■ PROBLEM REQUIREMENTS
In the records below, find the line holding "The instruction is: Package" and the line holding "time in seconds". Set down both, with every line between them, exactly.

Segment Start: INPUT

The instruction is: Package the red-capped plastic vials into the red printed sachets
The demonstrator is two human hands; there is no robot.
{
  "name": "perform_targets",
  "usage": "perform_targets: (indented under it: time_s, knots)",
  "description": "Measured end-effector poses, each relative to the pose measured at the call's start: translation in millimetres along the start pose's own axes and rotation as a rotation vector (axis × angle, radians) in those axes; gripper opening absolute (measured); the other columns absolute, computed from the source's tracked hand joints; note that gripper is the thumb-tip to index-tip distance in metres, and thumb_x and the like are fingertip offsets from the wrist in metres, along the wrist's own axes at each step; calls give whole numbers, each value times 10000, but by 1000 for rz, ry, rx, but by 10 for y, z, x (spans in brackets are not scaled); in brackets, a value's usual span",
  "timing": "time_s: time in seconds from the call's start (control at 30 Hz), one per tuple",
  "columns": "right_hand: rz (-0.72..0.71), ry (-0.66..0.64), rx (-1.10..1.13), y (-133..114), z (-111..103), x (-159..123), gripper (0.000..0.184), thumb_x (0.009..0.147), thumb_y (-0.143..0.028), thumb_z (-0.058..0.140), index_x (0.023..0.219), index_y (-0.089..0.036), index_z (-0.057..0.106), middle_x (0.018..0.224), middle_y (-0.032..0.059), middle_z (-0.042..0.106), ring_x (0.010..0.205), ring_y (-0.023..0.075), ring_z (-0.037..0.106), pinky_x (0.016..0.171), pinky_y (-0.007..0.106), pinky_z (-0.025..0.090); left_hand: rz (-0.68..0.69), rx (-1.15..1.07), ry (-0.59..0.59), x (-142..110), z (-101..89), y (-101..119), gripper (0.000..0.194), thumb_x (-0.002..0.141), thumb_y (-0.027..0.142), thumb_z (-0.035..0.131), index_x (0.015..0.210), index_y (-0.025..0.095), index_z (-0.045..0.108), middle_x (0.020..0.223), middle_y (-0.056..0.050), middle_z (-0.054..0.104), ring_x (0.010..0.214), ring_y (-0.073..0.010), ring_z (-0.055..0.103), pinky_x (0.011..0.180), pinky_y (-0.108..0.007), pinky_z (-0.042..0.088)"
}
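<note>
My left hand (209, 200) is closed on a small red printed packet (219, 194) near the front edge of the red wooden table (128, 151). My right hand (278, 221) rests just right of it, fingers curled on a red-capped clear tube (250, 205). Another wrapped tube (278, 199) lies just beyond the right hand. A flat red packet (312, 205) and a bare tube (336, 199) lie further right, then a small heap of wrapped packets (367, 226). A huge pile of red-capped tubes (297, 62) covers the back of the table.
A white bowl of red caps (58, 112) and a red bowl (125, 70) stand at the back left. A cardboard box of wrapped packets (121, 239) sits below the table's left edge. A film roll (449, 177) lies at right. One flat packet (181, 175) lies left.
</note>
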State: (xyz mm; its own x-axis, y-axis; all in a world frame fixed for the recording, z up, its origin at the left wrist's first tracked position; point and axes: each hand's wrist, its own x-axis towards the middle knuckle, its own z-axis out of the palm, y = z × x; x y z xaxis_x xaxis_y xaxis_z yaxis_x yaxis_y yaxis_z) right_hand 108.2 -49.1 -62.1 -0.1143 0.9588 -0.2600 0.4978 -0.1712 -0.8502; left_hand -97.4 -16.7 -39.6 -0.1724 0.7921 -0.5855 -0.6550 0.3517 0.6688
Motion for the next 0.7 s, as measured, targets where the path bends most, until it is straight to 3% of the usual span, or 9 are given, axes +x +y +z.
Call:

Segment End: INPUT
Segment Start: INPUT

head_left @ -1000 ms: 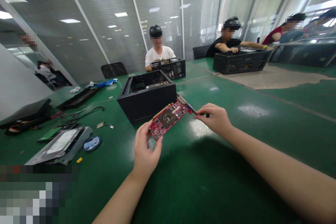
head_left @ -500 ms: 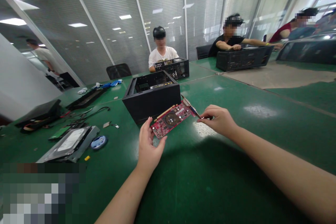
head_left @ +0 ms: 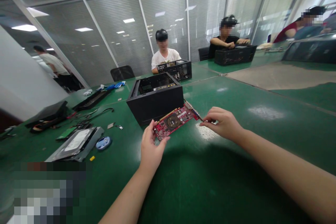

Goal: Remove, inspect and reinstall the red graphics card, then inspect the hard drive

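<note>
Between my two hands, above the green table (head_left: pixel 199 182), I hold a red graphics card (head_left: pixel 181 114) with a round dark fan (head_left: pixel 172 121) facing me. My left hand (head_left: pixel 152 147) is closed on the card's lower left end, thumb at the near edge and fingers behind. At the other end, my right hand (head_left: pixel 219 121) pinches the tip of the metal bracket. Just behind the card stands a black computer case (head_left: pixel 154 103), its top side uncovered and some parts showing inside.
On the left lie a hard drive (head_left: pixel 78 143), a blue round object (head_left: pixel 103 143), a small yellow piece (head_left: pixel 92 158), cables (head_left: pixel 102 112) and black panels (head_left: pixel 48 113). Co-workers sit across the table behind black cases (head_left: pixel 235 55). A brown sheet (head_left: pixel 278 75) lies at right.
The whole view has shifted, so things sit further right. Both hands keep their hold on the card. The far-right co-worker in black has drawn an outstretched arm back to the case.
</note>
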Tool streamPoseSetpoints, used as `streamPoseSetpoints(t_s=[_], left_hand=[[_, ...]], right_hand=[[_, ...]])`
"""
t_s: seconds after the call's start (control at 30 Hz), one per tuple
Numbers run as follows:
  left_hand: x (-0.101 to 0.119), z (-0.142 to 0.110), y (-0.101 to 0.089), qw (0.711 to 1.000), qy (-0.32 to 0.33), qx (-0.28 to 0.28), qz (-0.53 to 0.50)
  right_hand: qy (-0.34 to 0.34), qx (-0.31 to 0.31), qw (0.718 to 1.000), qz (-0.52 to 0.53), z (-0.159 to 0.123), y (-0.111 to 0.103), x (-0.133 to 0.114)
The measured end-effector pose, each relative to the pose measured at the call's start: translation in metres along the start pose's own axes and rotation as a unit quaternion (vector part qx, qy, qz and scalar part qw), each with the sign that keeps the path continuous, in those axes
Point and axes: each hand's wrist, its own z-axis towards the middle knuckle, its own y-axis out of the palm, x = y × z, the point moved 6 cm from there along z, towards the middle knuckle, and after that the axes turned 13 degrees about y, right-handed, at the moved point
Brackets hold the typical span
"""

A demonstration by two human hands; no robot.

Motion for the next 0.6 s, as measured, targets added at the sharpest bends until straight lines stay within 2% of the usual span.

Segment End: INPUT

■ RESULT OF THIS TASK
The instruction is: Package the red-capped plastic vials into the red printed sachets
The demonstrator is two human hands; there is no robot.
{
  "name": "perform_targets",
  "usage": "perform_targets: (indented under it: time_s, knots)",
  "description": "Measured end-effector poses, each relative to the pose measured at the call's start: translation in millimetres along the start pose's own axes and rotation as a rotation vector (axis × angle, radians) in those axes; gripper opening absolute (measured); the other columns absolute, computed from the source's tracked hand joints; note that gripper is the thumb-tip to index-tip distance in metres, and thumb_x and the like are fingertip offsets from the wrist in metres, along the wrist's own axes at each step; calls give whole numbers, each value times 10000, but by 1000 for rz, ry, rx, but by 10 for y, z, x (spans in brackets are not scaled); in brackets, a value's usual span",
  "timing": "time_s: time in seconds from the call's start (control at 30 Hz), one per tuple",

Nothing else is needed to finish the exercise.